WHAT TO PRODUCE —
Once the line holding "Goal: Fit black" is found in the listing below, write it out and each later line exactly, up to and including the one holding "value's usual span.".

RECORDS FOR THE EXERCISE —
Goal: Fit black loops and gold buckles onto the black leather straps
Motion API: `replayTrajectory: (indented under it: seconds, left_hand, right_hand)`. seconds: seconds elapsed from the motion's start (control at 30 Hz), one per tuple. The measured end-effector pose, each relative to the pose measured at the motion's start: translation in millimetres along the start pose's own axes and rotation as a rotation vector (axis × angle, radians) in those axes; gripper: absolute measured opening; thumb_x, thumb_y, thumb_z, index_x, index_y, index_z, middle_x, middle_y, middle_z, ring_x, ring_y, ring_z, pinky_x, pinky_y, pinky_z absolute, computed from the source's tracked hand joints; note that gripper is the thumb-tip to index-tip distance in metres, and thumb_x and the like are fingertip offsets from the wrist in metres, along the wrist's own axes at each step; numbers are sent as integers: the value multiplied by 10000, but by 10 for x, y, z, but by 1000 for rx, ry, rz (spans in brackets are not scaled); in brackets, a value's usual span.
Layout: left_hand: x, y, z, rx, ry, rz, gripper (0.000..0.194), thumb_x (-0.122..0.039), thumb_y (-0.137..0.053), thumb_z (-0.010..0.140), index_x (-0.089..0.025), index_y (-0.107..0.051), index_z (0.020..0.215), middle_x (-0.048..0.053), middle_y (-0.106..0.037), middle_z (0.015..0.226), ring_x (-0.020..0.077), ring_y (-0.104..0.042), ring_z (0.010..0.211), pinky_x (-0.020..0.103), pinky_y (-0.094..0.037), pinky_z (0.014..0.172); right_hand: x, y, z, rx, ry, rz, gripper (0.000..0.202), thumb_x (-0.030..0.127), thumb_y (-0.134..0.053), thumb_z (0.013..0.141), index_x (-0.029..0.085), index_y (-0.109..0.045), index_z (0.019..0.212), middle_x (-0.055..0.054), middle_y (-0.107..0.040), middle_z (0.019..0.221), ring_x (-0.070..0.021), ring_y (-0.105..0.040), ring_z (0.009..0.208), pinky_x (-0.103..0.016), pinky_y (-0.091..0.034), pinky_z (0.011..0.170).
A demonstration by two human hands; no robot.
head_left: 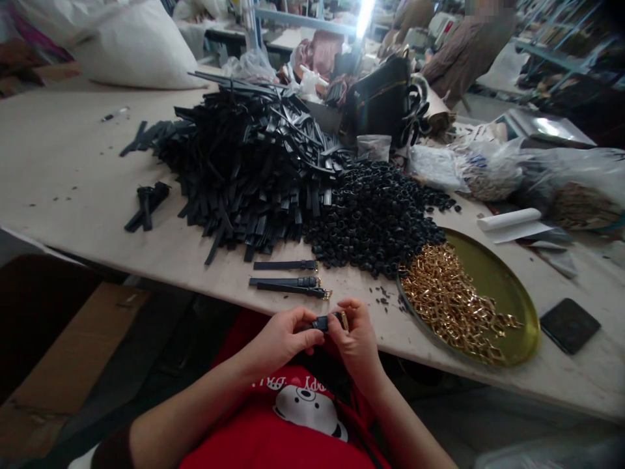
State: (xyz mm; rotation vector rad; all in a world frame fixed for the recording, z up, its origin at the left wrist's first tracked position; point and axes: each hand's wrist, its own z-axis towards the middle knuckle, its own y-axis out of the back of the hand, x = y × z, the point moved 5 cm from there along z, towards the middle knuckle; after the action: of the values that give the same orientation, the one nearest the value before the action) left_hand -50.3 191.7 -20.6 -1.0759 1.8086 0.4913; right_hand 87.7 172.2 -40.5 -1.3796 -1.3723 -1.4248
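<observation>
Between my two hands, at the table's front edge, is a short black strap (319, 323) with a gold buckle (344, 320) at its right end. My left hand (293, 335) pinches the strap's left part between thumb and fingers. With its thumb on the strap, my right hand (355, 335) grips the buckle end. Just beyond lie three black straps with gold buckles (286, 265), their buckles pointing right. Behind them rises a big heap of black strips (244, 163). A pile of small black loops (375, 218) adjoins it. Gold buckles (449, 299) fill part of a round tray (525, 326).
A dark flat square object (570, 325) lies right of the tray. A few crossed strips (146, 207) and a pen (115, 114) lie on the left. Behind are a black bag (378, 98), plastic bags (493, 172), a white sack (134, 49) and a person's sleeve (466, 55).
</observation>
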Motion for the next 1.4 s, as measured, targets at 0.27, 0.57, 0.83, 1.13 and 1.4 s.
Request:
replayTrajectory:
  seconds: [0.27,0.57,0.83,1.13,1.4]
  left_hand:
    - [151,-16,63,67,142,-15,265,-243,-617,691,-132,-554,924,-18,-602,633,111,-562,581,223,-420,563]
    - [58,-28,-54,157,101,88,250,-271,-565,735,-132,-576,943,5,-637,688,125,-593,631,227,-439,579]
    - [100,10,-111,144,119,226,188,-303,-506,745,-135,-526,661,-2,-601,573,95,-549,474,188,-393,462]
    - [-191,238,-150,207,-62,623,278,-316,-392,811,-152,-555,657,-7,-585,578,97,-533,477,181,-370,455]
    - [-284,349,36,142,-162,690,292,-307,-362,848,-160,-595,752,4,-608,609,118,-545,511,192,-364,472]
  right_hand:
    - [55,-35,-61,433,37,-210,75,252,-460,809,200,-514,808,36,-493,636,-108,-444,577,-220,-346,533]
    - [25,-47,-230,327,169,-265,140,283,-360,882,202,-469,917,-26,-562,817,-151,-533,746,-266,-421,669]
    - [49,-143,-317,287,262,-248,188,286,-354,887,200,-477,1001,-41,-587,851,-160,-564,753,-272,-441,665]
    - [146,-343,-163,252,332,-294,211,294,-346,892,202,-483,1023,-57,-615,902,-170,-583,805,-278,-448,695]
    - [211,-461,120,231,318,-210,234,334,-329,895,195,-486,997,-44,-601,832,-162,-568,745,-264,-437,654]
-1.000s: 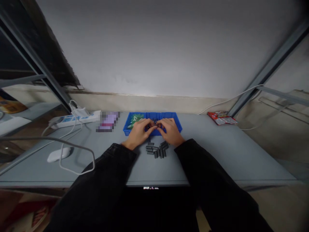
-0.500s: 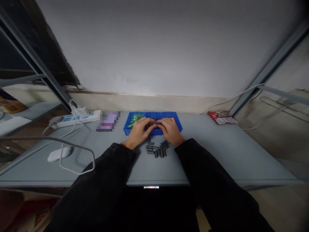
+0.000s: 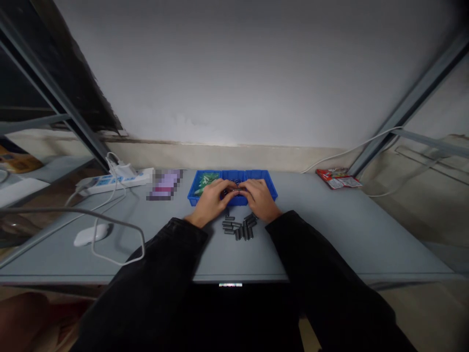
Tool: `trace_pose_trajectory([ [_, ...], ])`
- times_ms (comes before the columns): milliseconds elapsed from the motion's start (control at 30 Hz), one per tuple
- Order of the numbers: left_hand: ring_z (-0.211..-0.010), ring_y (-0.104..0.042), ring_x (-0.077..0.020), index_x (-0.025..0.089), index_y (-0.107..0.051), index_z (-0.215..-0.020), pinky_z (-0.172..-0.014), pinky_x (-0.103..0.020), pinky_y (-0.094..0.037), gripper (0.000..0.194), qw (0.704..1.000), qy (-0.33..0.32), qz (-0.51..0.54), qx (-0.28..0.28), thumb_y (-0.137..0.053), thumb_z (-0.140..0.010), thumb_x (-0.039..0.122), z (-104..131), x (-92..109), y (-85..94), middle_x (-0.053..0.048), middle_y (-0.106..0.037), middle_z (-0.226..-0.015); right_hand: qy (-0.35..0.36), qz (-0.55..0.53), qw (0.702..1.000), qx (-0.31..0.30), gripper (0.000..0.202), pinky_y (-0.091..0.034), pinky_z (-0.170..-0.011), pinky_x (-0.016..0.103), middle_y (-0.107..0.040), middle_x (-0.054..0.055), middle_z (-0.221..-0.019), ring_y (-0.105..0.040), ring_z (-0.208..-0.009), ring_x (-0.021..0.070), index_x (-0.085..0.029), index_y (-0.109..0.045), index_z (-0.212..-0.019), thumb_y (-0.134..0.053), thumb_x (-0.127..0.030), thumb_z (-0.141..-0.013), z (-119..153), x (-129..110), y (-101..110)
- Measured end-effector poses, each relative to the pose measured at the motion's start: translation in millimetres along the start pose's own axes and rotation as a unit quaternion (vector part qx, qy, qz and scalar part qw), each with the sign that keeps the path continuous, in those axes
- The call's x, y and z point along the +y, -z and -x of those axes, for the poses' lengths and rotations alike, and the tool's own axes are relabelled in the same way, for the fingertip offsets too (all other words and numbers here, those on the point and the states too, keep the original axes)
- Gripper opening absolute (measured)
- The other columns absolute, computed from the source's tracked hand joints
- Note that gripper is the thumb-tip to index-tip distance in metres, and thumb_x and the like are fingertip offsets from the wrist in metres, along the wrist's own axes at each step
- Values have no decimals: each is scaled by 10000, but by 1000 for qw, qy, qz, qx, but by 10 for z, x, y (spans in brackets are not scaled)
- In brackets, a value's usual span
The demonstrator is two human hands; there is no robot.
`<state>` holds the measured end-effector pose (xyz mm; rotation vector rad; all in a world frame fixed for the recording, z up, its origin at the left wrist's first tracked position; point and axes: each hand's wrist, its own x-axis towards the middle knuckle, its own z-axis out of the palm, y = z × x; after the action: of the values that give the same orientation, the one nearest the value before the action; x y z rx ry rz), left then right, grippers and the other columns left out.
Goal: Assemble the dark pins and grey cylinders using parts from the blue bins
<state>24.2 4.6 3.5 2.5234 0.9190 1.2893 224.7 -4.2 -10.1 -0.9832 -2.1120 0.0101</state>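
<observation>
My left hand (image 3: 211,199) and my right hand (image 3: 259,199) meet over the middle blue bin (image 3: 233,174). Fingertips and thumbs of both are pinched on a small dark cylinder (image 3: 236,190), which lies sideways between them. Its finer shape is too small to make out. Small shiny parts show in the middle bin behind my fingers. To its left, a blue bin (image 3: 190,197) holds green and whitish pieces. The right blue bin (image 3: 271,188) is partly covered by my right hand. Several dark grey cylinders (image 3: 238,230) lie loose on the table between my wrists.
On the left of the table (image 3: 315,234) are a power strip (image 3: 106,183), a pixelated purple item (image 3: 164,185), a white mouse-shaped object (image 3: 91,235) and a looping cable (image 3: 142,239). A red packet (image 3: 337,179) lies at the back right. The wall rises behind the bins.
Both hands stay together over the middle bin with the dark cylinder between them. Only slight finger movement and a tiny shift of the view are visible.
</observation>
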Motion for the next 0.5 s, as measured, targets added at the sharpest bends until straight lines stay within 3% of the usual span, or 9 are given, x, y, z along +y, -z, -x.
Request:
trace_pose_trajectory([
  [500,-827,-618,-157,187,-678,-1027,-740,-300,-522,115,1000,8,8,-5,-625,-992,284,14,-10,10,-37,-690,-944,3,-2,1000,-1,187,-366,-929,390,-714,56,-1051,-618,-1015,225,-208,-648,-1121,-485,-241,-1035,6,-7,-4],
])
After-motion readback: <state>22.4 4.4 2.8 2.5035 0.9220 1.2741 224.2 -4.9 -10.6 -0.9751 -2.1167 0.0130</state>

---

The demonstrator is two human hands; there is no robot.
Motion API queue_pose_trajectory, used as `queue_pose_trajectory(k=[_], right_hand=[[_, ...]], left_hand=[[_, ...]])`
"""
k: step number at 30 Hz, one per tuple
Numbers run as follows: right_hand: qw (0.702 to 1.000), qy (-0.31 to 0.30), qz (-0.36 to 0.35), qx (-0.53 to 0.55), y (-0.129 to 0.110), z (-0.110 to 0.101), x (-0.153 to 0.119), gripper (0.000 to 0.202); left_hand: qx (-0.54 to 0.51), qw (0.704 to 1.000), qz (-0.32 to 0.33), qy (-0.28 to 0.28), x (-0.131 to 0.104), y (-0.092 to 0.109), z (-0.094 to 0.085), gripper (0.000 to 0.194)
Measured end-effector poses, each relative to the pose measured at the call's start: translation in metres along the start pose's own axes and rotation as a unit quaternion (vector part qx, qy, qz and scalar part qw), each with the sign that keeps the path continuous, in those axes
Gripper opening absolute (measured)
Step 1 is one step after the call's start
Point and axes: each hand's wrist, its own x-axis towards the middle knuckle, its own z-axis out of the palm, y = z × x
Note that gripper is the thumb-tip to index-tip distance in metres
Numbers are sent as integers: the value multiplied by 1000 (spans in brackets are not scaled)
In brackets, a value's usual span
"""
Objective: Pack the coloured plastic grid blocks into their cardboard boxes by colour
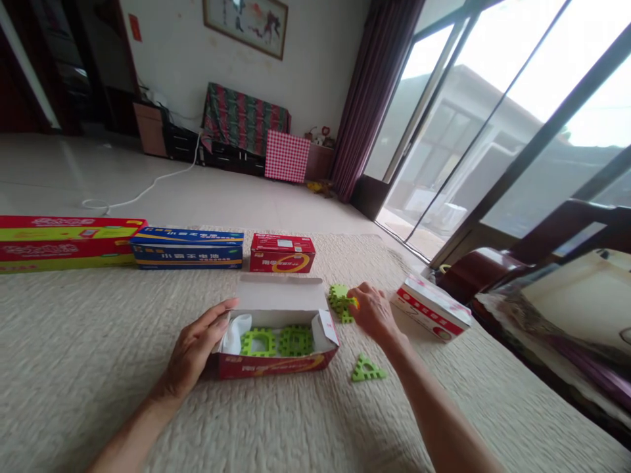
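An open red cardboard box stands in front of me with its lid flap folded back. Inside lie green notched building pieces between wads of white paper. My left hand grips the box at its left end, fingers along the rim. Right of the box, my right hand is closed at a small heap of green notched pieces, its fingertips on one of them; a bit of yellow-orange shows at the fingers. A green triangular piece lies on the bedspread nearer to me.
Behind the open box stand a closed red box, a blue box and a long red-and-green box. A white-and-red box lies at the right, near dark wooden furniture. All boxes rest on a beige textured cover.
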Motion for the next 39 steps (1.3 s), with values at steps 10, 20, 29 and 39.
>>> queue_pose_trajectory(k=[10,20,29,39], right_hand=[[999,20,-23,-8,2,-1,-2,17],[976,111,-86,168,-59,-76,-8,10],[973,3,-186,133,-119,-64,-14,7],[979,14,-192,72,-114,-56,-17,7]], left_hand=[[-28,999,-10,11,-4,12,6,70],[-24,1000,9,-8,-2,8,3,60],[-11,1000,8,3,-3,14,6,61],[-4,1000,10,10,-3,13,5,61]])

RESPONSE FOR THIS EXERCISE —
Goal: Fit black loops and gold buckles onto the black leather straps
Motion API: `replayTrajectory: (indented under it: seconds, left_hand, right_hand)`. seconds: seconds elapsed from the motion's start (control at 30 Hz), one per tuple. The measured end-effector pose, each relative to the pose measured at the motion's start: translation in millimetres along the start pose's own axes and rotation as a rotation vector (axis × angle, radians) in those axes; gripper: absolute measured opening; thumb_x, thumb_y, thumb_z, index_x, index_y, index_z, middle_x, middle_y, middle_z, ring_x, ring_y, ring_z, pinky_x, pinky_y, pinky_z absolute, computed from the source's tracked hand joints; note that gripper is the thumb-tip to index-tip distance in metres, and thumb_x and the like are fingertip offsets from the wrist in metres, along the wrist's own axes at each step; numbers are sent as integers: the value multiplied by 10000, but by 10 for x, y, z, but by 1000 for rx, ry, rz (spans in brackets are not scaled); in brackets, a value's usual span.

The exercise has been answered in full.